The answer came floating up without prodding at all. She doesn’t love him. Then again, it was none of her business who Callie loved or didn’t love. Ethan was no fool, and he had married Callie of his own free will.
When they came out of the woods at the back
of the clearing behind the Bonners’ place Martha’s heart leaped into her throat.
Daniel leaned over and squeezed her hand. “Chin up,” he said. “You have nothing to prove, you know. They already love you.”
From the corner of her eye she caught Callie’s expression. Reserved, watchful, and determined. She looked nothing like a bride, which made Martha think of what she herself might look like to the world after two days of Daniel’s attentions. Just then it came to her, as simple and clear as water: Callie’s marriage was truly one of convenience only. They had not shared a bed, and maybe they never would.

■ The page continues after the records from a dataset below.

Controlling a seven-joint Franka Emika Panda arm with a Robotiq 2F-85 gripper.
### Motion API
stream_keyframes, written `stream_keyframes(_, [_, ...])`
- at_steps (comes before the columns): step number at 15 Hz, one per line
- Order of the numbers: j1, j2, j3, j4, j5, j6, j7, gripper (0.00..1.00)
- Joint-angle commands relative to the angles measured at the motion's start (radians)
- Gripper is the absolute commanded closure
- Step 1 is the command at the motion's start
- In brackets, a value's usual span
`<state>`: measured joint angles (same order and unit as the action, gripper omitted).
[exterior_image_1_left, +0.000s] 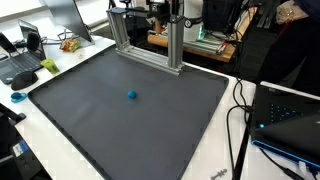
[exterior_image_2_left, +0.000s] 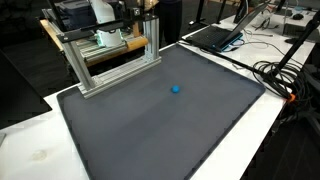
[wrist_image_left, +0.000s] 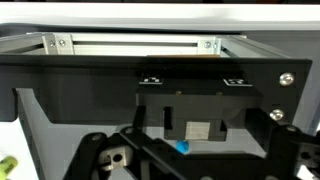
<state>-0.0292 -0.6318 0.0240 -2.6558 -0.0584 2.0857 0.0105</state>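
A small blue ball (exterior_image_1_left: 132, 96) lay alone on a dark grey mat (exterior_image_1_left: 90, 125), a little above the middle of the frame in both exterior views. The mat covered most of a white counter (exterior_image_1_left: 215, 165), which showed as a pale border around it.

A metal frame (exterior_image_1_left: 150, 38) of silver bars stood on the far edge of the mat, at the upper middle of an exterior view and at the upper left of the other (exterior_image_2_left: 110, 60). The ball (exterior_image_2_left: 176, 89) sat well apart from that frame, with bare mat on every side.

In the wrist view the tool (wrist_image_left: 195, 168) showed only as dark finger parts along the lower edge, one at the lower left and one at the lower right. They stood wide apart with nothing held between them, so the tool was open. Black bars and a silver rail filled the upper part of that view, and a bit of blue, the ball (wrist_image_left: 182, 147), peeked out just below the middle.

A laptop (exterior_image_2_left: 215, 36) rested on the counter at the upper right, with black cables (exterior_image_2_left: 278, 72) looping beside it along the right edge.
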Motion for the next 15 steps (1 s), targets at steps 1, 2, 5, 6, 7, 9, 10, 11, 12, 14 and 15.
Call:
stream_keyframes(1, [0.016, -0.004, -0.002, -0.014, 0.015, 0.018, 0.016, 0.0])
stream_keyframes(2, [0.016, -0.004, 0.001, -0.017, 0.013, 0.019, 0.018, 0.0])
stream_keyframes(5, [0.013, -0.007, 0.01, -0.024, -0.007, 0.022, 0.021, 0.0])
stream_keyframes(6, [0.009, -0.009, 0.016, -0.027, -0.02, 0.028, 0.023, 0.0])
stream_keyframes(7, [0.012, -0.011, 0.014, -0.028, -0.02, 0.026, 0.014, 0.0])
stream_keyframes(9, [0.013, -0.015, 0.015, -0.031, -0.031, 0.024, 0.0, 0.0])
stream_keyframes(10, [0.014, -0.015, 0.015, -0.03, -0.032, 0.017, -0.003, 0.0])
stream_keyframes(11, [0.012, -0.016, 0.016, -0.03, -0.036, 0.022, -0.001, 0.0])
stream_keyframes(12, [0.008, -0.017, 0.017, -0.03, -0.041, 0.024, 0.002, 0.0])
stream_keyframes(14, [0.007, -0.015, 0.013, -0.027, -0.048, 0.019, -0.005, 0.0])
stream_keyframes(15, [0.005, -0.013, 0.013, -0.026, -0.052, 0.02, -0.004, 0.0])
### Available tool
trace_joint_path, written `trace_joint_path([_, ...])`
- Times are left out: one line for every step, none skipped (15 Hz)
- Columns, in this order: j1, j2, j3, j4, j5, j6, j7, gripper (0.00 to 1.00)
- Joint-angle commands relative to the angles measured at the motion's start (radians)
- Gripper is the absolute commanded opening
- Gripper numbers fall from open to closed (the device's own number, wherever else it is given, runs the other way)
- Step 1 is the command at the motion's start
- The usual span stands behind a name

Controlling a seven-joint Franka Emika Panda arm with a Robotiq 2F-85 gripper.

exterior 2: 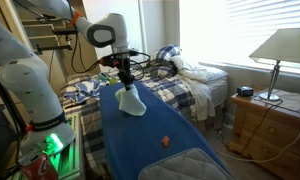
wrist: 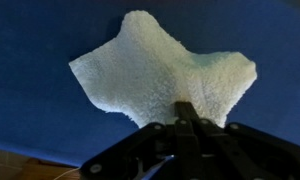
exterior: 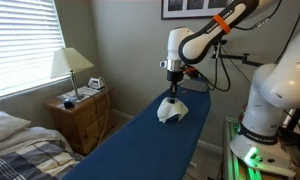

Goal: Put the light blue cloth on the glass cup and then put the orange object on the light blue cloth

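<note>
The light blue cloth (exterior 2: 131,104) hangs pinched in the tool (exterior 2: 126,88) over the counter (exterior 2: 140,160) (contact unclear); the orange object (exterior 2: 166,141) lies on it, apart, nearer the camera.

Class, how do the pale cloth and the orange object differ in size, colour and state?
The light blue cloth is far larger than the orange object. The cloth is almost white; the object is orange. The gripper pinches the cloth; the object lies free. Both are over the dark blue surface.

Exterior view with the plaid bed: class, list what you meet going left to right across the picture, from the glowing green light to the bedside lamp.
The green light → light blue cloth → orange object → lamp.
</note>
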Motion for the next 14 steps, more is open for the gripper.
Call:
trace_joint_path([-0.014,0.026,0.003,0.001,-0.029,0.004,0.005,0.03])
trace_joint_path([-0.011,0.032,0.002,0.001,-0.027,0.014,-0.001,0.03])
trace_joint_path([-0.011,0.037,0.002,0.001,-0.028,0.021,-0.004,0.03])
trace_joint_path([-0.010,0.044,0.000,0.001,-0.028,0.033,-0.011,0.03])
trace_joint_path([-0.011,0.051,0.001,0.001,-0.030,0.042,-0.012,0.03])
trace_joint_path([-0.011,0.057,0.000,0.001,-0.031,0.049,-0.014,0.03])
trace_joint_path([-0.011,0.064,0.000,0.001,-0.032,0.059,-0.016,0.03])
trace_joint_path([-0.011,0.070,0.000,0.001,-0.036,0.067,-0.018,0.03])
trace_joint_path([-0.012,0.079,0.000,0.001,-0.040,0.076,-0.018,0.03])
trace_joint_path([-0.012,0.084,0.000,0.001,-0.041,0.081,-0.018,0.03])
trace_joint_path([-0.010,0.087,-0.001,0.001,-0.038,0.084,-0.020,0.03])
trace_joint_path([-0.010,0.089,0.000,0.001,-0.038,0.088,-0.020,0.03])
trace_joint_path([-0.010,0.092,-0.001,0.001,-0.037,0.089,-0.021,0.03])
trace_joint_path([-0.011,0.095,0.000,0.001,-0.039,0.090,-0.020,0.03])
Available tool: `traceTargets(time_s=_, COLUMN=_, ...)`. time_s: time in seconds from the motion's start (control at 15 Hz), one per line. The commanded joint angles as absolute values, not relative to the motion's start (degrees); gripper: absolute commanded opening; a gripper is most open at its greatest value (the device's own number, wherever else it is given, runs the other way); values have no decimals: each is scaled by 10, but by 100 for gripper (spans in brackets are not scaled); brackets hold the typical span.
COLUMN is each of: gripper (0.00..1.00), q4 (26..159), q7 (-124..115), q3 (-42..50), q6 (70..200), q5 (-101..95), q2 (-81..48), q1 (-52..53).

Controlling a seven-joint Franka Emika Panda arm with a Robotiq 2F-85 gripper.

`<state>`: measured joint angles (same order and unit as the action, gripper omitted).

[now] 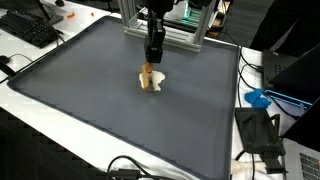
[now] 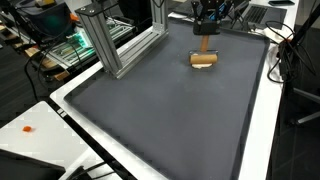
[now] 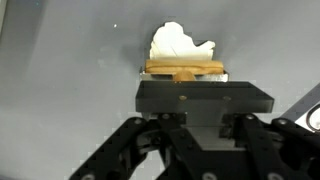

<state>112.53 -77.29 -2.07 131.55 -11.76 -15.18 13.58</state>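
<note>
Dark grey matting [image 1: 80,110] is covering most of the white table [image 2: 30,120], and an aluminium frame [image 2: 120,45] is standing along one table edge. Partway out from that edge and well clear of every corner, the hand [image 1: 151,62] is pointing straight down, its jaws drawn in narrow and gripping what looks like the short upright stem of a small wooden tool [image 3: 183,68]. Seen from the wrist, the tool's crossbar is lying flat just past the hand, pressing on or lying against a white crumpled lump [image 3: 178,45]; whether that lump is paper, cloth or dough is too blurred to tell. The wood is likely behaving as a stiff, light and fairly grippy piece, so the stem is probably the safest place for holding it, since the round bar could be rolling or twisting between flat pads. Being T-shaped, it may be tipping sideways if the grip is sitting high or off-centre. The white lump is looking soft and very light, likely to be sliding on the mat or clinging to the bar instead of staying put. No container is showing up in any view; the wooden tool and the lump are both lying directly on the mat.
</note>
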Motion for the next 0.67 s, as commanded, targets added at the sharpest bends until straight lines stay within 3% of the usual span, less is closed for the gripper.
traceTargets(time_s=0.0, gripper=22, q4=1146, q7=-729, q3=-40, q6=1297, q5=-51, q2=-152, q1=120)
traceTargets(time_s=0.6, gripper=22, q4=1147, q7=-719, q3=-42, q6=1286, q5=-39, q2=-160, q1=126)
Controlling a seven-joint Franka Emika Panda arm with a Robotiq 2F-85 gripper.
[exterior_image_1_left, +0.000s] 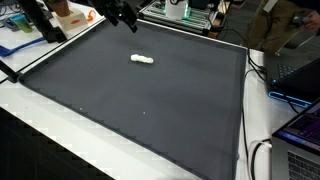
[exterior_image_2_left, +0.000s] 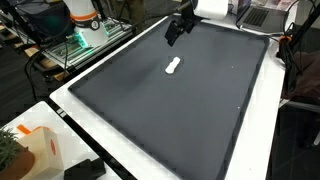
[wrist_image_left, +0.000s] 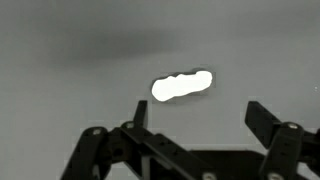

A face appeared at the kitchen window followed by a flurry of activity.
“Here they come,” Daniel said.
The kitchen door opened and disgorged the little people, as frisky as calves and bellowing almost as loud. Curiosity stood behind them leaning on her cane.
“Hold it right there!” she shouted. “You run out into that dooryard you’ll be knee-deep in mud, and then you be stuck right there with the rest of the creatures what don’t know no better while we in here visiting with the newlyweds and eating cake.”
The children went back the way they had come, looking disgruntled, so it was Curiosity who greeted them first, with Elizabeth and Nathaniel close behind.
“Now look at you,” Curiosity said, her eyes moving from Martha to Callie and back again. “Here we was expecting one wedding party but it looks to me like we got two brides here. Ethan! Did you go and marry Callie Wilde?”
Ethan had dismounted and he came over to bend down and kiss Curiosity’s cheek. “I did.”
“Two brides, then. Martha, did that man of yours forget you needed a ring?”
Martha was momentarily sorry to have taken off her gloves.
“Never mind!” Curiosity said, waving a hand in the air. “I got the idea Elizabeth already got that sorted. Daniel, where’s my sugar? Martha, Callie, you two come on now, everybody waiting to see you. Ain’t ever day we get two brides at once. In fact I can’t remember that ever happening. Don’t worry about those men of yours, they know the way.”